**Task description:** Whenever a line below includes the word "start", copy that line.

——

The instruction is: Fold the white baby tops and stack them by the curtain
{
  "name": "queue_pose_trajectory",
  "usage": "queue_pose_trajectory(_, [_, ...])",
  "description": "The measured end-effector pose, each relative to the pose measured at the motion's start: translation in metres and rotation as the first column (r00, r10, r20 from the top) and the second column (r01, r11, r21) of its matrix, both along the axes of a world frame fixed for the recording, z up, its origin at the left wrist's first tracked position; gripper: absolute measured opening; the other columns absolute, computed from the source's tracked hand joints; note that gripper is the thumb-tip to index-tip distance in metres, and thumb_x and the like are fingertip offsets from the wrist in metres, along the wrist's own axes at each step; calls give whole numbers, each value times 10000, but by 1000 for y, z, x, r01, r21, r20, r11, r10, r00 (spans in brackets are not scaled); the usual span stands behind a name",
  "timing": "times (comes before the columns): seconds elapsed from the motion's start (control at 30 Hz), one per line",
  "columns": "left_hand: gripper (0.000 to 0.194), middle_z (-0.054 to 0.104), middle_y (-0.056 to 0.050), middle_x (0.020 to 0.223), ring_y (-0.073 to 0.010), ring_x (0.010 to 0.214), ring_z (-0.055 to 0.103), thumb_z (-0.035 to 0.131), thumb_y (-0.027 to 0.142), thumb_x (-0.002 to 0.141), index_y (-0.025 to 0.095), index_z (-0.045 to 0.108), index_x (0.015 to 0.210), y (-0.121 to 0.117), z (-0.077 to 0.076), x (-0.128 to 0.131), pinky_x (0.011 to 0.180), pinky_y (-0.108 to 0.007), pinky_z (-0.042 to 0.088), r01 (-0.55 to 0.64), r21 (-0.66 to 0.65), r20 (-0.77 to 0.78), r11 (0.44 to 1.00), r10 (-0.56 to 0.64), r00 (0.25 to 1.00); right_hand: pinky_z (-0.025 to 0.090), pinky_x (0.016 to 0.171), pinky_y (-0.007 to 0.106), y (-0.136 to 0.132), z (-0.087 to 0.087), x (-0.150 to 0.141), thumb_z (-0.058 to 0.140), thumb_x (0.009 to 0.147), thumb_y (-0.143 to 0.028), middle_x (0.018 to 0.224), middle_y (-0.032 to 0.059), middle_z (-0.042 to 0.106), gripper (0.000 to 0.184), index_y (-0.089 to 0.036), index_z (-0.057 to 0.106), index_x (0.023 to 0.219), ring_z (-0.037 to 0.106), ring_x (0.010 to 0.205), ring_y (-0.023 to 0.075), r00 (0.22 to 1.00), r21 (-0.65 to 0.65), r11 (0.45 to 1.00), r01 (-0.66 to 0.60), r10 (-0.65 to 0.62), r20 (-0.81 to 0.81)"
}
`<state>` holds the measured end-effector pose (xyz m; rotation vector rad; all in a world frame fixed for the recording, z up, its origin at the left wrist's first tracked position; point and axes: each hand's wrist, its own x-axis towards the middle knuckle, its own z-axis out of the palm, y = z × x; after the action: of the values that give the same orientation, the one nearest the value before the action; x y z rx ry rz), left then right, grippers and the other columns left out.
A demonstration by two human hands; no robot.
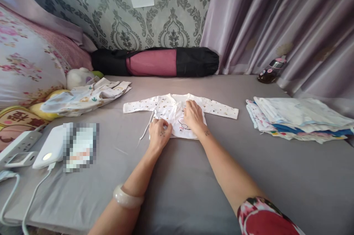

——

**Task output:**
  "description": "The measured end-effector pose, each relative to the pose measured at the motion's start: translation in metres and rotation as the first column (r00, r10, r20 from the top) and the second column (r01, r11, r21) of its matrix, both along the axes of a world frame fixed for the recording, z up, its origin at the left wrist's first tracked position; gripper: absolute measured opening; the other columns absolute, computed from the source's tracked hand joints; note that gripper is the thumb-tip to index-tip distance in metres, and thumb_x and the like are fingertip offsets from the wrist in metres, along the wrist's own axes at each step; calls give whole numbers, each value times 10000, but by 1000 for y, z, x, r01, r21, r20, r11, r10, r00 (spans in brackets are not scaled); the usual span stands behind a name",
  "timing": "times (comes before the columns): seconds elapsed from the motion's start (control at 30 Hz), one per line",

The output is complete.